§ **WHAT YOU HAVE TO DO**
Go through the material below and copy all lines with "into".

§ **AVAILABLE DATA**

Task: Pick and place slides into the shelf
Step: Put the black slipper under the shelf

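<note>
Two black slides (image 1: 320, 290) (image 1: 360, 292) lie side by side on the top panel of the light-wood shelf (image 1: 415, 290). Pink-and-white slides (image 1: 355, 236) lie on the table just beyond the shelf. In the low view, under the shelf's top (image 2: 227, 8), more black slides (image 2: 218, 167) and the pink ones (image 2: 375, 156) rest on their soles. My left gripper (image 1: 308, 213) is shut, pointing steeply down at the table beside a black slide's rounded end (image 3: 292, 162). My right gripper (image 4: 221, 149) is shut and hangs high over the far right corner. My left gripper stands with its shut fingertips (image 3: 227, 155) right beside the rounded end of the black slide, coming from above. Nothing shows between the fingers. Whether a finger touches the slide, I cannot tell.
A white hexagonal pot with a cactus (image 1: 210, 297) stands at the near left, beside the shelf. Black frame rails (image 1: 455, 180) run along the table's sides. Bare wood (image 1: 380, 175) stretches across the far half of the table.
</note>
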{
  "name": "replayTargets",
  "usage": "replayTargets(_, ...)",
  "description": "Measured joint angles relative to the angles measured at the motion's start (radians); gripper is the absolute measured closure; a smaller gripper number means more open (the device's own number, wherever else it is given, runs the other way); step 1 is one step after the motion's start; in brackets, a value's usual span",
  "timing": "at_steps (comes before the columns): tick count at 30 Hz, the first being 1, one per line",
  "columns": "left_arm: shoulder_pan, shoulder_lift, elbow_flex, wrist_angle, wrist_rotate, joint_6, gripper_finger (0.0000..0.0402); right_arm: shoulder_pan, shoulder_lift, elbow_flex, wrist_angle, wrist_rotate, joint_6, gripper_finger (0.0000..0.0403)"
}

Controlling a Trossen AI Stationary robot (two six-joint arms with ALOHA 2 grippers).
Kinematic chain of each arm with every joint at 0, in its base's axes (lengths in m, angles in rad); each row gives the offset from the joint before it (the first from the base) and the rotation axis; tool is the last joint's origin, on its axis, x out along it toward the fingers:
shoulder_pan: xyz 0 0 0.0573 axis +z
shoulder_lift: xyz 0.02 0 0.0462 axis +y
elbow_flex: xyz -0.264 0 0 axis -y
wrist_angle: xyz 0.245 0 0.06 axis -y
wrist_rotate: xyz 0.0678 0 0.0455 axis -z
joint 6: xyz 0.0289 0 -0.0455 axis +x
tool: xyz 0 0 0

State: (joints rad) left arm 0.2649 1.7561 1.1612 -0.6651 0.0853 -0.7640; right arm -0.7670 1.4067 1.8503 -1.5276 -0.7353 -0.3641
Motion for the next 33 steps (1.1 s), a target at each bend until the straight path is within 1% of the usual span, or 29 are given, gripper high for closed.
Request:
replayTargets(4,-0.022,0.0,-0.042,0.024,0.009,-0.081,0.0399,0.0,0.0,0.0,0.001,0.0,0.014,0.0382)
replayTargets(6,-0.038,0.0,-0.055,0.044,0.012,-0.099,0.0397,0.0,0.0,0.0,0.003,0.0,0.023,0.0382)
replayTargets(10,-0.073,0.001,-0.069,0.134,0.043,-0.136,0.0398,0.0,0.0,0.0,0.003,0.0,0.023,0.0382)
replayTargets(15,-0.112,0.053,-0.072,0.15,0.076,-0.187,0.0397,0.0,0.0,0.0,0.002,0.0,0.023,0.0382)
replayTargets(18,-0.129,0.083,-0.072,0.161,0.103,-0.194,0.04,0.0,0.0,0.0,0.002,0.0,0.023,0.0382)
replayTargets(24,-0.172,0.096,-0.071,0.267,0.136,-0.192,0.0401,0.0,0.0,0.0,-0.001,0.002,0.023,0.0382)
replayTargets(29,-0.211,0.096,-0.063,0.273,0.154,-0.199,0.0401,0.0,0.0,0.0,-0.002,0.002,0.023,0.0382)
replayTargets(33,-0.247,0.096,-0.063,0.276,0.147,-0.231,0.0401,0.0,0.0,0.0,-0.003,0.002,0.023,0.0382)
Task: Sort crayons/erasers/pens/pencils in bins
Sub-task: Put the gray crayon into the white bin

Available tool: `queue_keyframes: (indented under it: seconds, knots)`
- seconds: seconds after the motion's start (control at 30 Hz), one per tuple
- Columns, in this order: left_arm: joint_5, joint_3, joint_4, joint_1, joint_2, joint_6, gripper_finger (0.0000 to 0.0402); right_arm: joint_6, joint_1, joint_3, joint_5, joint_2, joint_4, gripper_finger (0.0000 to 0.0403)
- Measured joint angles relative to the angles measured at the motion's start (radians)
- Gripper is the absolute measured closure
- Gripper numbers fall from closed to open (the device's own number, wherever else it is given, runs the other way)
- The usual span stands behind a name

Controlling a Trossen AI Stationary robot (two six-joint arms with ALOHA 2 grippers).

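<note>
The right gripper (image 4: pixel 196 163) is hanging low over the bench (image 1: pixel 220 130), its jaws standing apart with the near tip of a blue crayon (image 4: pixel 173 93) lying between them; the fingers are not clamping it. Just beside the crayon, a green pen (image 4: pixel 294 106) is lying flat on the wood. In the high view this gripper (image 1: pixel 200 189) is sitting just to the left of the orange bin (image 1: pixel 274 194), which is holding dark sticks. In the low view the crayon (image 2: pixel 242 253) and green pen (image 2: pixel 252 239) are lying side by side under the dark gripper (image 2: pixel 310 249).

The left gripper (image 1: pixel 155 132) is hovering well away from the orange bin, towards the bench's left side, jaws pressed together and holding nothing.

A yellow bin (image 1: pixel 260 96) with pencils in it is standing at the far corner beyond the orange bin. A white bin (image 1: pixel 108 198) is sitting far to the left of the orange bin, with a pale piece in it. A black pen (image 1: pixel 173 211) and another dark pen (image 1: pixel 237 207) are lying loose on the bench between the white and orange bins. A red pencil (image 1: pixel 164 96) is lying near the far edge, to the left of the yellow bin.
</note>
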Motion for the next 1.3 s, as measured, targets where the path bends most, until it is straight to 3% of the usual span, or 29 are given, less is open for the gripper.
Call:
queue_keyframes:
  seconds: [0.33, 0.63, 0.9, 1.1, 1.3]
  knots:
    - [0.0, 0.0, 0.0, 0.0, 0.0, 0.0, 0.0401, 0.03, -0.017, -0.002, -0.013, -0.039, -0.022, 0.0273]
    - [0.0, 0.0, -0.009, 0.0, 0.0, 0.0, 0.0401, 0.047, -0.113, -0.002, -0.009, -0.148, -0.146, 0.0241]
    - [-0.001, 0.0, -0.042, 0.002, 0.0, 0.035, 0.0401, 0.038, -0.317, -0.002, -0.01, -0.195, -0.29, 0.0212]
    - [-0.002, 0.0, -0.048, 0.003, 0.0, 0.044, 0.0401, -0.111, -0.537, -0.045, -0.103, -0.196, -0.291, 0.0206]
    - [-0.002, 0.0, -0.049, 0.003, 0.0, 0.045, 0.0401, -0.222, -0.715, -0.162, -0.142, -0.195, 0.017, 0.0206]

§ **PROBLEM SOLUTION**
Task: Pick and place slides into the shelf
Sub-task: Put the gray crayon into the white bin

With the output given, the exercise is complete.